Saivam () is a 2014 Indian Tamil-language drama film written, directed and produced by A. L. Vijay. The film features Nassar in the lead role and child actress Sara Arjun plays another pivotal role. The film's cinematography was handled by Nirav Shah and music composed by G. V. Prakash Kumar. The film was released on 27 June 2014 to positive reviews. The film was remade in Telugu as Dagudumootha Dandakor (2015), with Sara Arjun reprising her role from the original film.

Plot
Kathiresan is the head of a large family which consists of three sons and a daughter and their respective families. The families get together at the house for vacation. When the entire family goes to their temple on a given day, certain ill-fated events occur. The family believes that it is because it had forgotten to perform a ritual sacrifice which involves the slaughter of a rooster. This thought is fueled all the more by each family member blaming this to be the cause for all their problems both at home and at work. Kathiresan decides to sacrifice Paappa, their pet rooster, in the upcoming festival, and the family is assured that all their problems will disappear eventually after the ritual. Then, suddenly, Paappa goes missing.

The members of the family are shocked at Paappa's disappearance and begin searching for it. It is revealed out that Kathiresan's granddaughter Tamizhselvi hid Paappa in the attic in order to save it from getting slaughtered, as she loves Paappa so much that she cannot stand to see it die. The rest of the story revolves around Tamizhselvi's attempts to save Paappa from being slaughtered and the family's attempts to find the rooster and performing the ritual.

Ultimately she convinces everyone not to kill Paappa, as God if he care for one species should care for others too. In the end, everyone realises the truth and turn vegetarian indicating that they wouldn't harm any species.

Cast

 Nassar as Kathiresan
 Sara Arjun as Tamizhselvi
 Luthfudeen Baashaa as Senthil
 Twara Desai as Abhirami
 Suresh as Meiyappan
 Shanmugarajan as AL. K. S. Swamigal
 Vidya Pradeep as Thenmozhi, Tamizh's mother
 George Maryan as Raja
 Rajyalakshmi as Dhanalakshmi
 Ray Paul as Saravanan
 Lakshmanan Ganesh as Ganeshan
 Shakti as Kumaran
 Rahil haider
 KS Suchitra Shetty Usha
 Kousalya as Vishalakshi
 Kalyani Natarajan as Meenakshi
 Vittal as Ramanathan
 Ravi as Balamurugan
 Master Rahil Singhi as Karthik
 Kala as Kala
 Savithri as Kamatchi
 Malathi as Servant

Production
In June 2013, Vijay revealed that after the completion of Thalaivaa (2013), he would work on a rural based subject featuring child actress Sara Arjun of Deiva Thirumagal fame in the lead role. Reports initially suggested that Vikram would also play a character but his unavailability meant that the director had chosen to approach Arya instead. Arya however denied reports, stating that Vijay had yet to approach him and only then would he consider portraying a role.
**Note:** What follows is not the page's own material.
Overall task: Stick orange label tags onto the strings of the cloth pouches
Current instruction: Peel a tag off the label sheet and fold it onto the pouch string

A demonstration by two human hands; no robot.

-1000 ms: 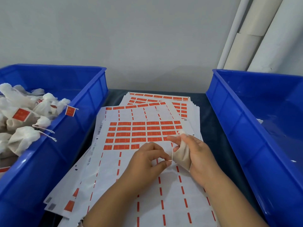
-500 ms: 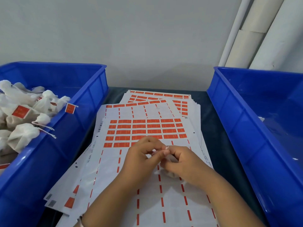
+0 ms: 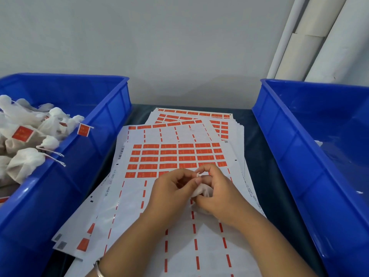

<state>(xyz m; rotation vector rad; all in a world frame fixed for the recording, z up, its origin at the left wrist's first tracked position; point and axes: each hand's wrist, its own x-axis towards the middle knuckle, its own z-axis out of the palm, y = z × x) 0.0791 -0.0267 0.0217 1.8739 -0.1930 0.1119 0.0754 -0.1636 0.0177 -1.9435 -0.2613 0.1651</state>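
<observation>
Head view: hands (image 3: 199, 188) mostly hide the pouch (image 3: 201, 191), string seemingly pinched.

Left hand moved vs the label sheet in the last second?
Yes. The left hand has slid up the label sheet toward the orange rows, closing on the right hand and pouch.

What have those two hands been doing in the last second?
The left hand and right hand closed together, bunching the cloth pouch between them, with the string now pinched at their fingertips. The label sheets and both bins stayed put.
</observation>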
Vijay announced his new production studio, Think Big Studios, would make the film and stated that the film would be about a child's love for her rooster. Most of the team's technical crew including the composer G. V Prakash and the cinematographer, Nirav Shah, worked without taking any remuneration for the film as an ode to their friendship with Vijay. The first look poster of the film, featuring a rooster, was released on 16 November 2013 indicating that the film's production was underway. The team, featuring mostly a new cast, completed most of the schedule in a thirty-day stint in Karaikudi, Tamil Nadu.

Vijay released more information regarding the cast in January 2014 and announced that the son of actor Nassar, Luthfudeen, would make his acting debut in the film and would have the stage name of Senthil. He would appear alongside another debutant, Twara Desai, while Nassar would play Senthil's grandfather in the film.  Filming was completed within forty days and a series of promotional stills featuring the lead cast were released before a press release in March 2014. Talking further about the movie, Vijay revealed that Saivam would be about family values and hoped it would instill lost family traditions into the audiences, noting that he was inspired by his visits back to his home village.

Soundtrack

The soundtrack album is composed by G. V. Prakash Kumar, who regularly composes for A. L. Vijay's films. The album features five songs, with two instrumental tracks; all songs were written by Na. Muthukumar. Singer P. Unnikrishnan's eight-year-old daughter Uthara Unnikrishnan recorded the song "Azhagu". The song also had an instrumental version performed by Navin Iyer. The song was highly praised by critics, in which Scroll.in in November 2016 listed as one of the five songs which introduces to the classic carnatic ragas.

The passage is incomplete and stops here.